L'AQCPE, qui se félicite de cette bonification obtenue grâce à la mobilisation populaire, a cependant précisé qu'elle acceptait l'offre comme un moindre mal.

« Bien qu'insatisfaisant, ce compromis permettra néanmoins, pour l'année 2016-2017, d'atténuer les impacts importants d'une réforme du financement pour l'avenir », soutient le communiqué de l'association.

Outre l'allocation de 60 millions de dollars pour une période d'un an, le ministre Proulx s'est également engagé à ne pas procéder à de nouvelles compressions dans le réseau au cours des trois prochaines années.

Une allocation pour contrer une réforme 

« Ce qu'on arrive à faire avec cette entente-là, c'est de conserver le financement de l'année en cours pour l'année prochaine », a déclaré le président de l'AQCPE, Louis Sénécal, en entrevue à ICI Première. « Donc, le maintien du même financement entre les années [financières] 2015-16 et 20116-17 pour lesquelles les règles budgétaires seront annoncées sous peu. »

« Il n'y a pas de compressions additionnelles pour l'année 2016-17, mais il y a l'implantation d'une réforme majeure du mode de financement [des services de garde] », poursuit M. Sénécal. Le financement demeurera le même dans le réseau des services de garde, mais la répartition des sommes s'effectuera différemment, confie-t-il.

Le président de l'AQCPE précise toutefois que les associations de services de garde ont échoué dans leur tentative de convaincre le gouvernement de renoncer à imposer les compressions de 120 millions dans le réseau.

L'AQCPE ne lance toutefois pas l'éponge dans le dossier des compressions budgétaires dans le réseau des services de garde. Elle espère toujours être en mesure de forcer le gouvernement à revenir sur sa décision d'imposer des compressions de 120 millions.

L'arrivée d'un nouveau ministre à la tête du ministère de la Famille encourage M. Sénécal qui dit avoir constaté de la part de Sébastien Proulx une ouverture inédite depuis l'élection du gouvernement libéral.

Il estime également que la récente nomination de M. Proulx au ministère de l'Éducation est un autre indicateur encourageant puisqu'elle laisse présager que les services de garde seront considérés comme des milieux d'éducation.

Le gouvernement a tenu une conférence de presse à 11 h pour officialiser l'entente.
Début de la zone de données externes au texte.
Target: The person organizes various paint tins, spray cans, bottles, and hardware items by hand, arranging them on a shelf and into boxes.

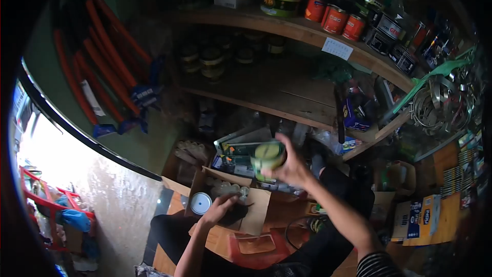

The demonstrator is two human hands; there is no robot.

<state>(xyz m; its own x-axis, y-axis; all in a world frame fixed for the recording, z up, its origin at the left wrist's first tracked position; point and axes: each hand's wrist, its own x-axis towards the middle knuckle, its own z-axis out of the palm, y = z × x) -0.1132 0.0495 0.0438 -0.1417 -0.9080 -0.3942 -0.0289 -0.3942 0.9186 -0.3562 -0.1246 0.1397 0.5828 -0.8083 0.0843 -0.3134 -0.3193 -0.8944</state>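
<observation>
In the middle of the head view, my right hand (291, 169) is wrapped round a small green tin (267, 155) with a pale lid, held tilted in the air and slightly blurred. My left hand (219, 209) is lower, its fingers closed on a dark rag (234, 216) at the open cardboard box (257, 213). Several clear plastic cups or jars (221, 186) stand inside that box. Just left of the hand is a round white lid or tin top (201, 203).
Wooden shelves (241, 95) span the back, with several tins (281, 1) and orange cans (334, 19) on top. Orange-handled tools (105, 56) hang at left. A red plastic stool (256, 254) stands between my knees. Metal hose clamps (441, 102) hang at right.
</observation>
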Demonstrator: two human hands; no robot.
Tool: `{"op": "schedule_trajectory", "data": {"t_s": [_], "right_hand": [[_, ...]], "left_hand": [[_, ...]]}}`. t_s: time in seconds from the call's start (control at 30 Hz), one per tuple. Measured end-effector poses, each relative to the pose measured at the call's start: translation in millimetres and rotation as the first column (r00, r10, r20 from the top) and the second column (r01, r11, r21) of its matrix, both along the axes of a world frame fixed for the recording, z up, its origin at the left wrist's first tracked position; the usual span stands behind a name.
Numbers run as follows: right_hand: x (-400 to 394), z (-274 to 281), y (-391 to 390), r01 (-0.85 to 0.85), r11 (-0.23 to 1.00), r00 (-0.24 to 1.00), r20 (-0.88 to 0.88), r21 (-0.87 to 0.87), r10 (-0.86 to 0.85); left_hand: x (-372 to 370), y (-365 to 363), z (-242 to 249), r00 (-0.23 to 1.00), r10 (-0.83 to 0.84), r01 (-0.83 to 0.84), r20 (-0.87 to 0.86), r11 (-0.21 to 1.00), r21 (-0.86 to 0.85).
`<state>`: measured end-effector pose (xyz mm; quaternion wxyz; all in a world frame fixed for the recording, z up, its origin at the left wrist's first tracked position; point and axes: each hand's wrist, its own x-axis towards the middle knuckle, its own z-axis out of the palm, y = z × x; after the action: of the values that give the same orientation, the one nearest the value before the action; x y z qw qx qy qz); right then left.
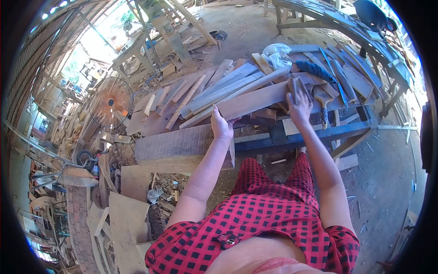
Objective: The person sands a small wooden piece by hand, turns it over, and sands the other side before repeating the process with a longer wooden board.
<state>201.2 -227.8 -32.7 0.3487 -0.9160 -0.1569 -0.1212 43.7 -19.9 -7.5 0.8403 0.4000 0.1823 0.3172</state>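
At a cluttered outdoor workbench (319,133), a person in a red-and-black checked shirt (255,219) reaches forward with both bare arms over a stack of timber. Nearest the body, a thick, dark slab of wood (175,148) lies along the front edge of the bench, its end jutting out to the left over the scrap-strewn ground. The left hand (220,125) sits at the far edge of this slab, where a long flat plank (253,101) runs diagonally up to the right; the fingers (215,113) curl over the plank's near end, clasping it. The right hand (300,106) lies farther along the same plank, palm down, with its fingers closed about a small wooden block (293,86) that stands up on the board. Just right of that hand rests a paintbrush (323,98) with a broad head, its handle pointing toward the bench's front rail. Beyond the plank, more boards (219,86) fan out in a loose pile, and a dark blue cloth (315,69) and a crumpled plastic bag (276,54) lie near the back. Off to the left stands a round fan (110,101) with an orange hub.
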Motion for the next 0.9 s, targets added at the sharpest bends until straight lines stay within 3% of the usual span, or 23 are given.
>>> {"op": "schedule_trajectory", "data": {"t_s": [0.03,0.2,0.27,0.37,0.4,0.43,0.47,0.6,0.67,0.73,0.9], "right_hand": [[-19,3,7,-0.017,1.000,0.999,0.029,-0.008,0.017],[-124,31,42,-0.521,0.853,0.830,0.240,0.013,0.503],[-147,41,51,-0.624,0.777,0.735,0.272,-0.086,0.621],[-150,44,53,-0.705,0.708,0.684,0.228,-0.033,0.693],[-140,41,49,-0.713,0.696,0.656,0.270,-0.087,0.705],[-130,39,44,-0.716,0.683,0.624,0.309,-0.143,0.718],[-123,41,37,-0.677,0.728,0.684,0.278,-0.103,0.675],[-67,38,10,-0.400,0.915,0.899,0.173,-0.043,0.402],[-16,12,0,-0.230,0.969,0.963,0.119,-0.091,0.240],[19,3,-10,-0.091,0.995,0.993,0.074,-0.035,0.093],[42,-6,-12,0.023,1.000,0.999,0.027,0.021,-0.023]], "left_hand": [[0,-1,2,1.000,0.007,-0.007,-0.004,1.000,-0.009],[-1,-2,1,1.000,0.002,-0.002,0.006,1.000,-0.028],[-3,7,-10,0.999,-0.008,0.009,0.036,0.999,-0.041],[-5,23,-33,0.962,-0.235,0.246,0.142,0.967,-0.065],[-3,19,-28,0.962,-0.235,0.246,0.142,0.967,-0.065],[1,15,-23,0.992,-0.109,0.111,0.067,0.993,-0.028],[2,9,-15,1.000,0.025,-0.024,-0.003,1.000,0.019],[-1,0,2,1.000,0.004,-0.004,-0.015,1.000,-0.001],[-1,-2,3,1.000,0.014,-0.015,-0.018,1.000,-0.022],[0,-2,3,0.999,0.026,-0.027,-0.019,0.999,-0.038],[0,0,0,1.000,0.014,-0.014,-0.003,1.000,-0.017]]}}
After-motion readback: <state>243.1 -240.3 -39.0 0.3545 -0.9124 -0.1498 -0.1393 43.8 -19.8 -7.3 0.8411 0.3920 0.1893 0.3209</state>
Les quatre associations nationales représentant les CPE subventionnés de la province étaient sur place.

« Ça nous permet de revoir les façons de faire, de trouver des méthodes de transition pour que les enfants ne voient pas les services coupés, mais en même temps pour qu'il y ait des transformations », s'est félicité le ministre des Affaires intergouvernementales, Jean-Marc Fournier, en entrevue à ICI RDI. « Après plusieurs années. il était temps de remettre le service sur ses rails. »

Québec avait déjà signé une entente de principe avec les trois autres associations de CPE, il y a deux semaines.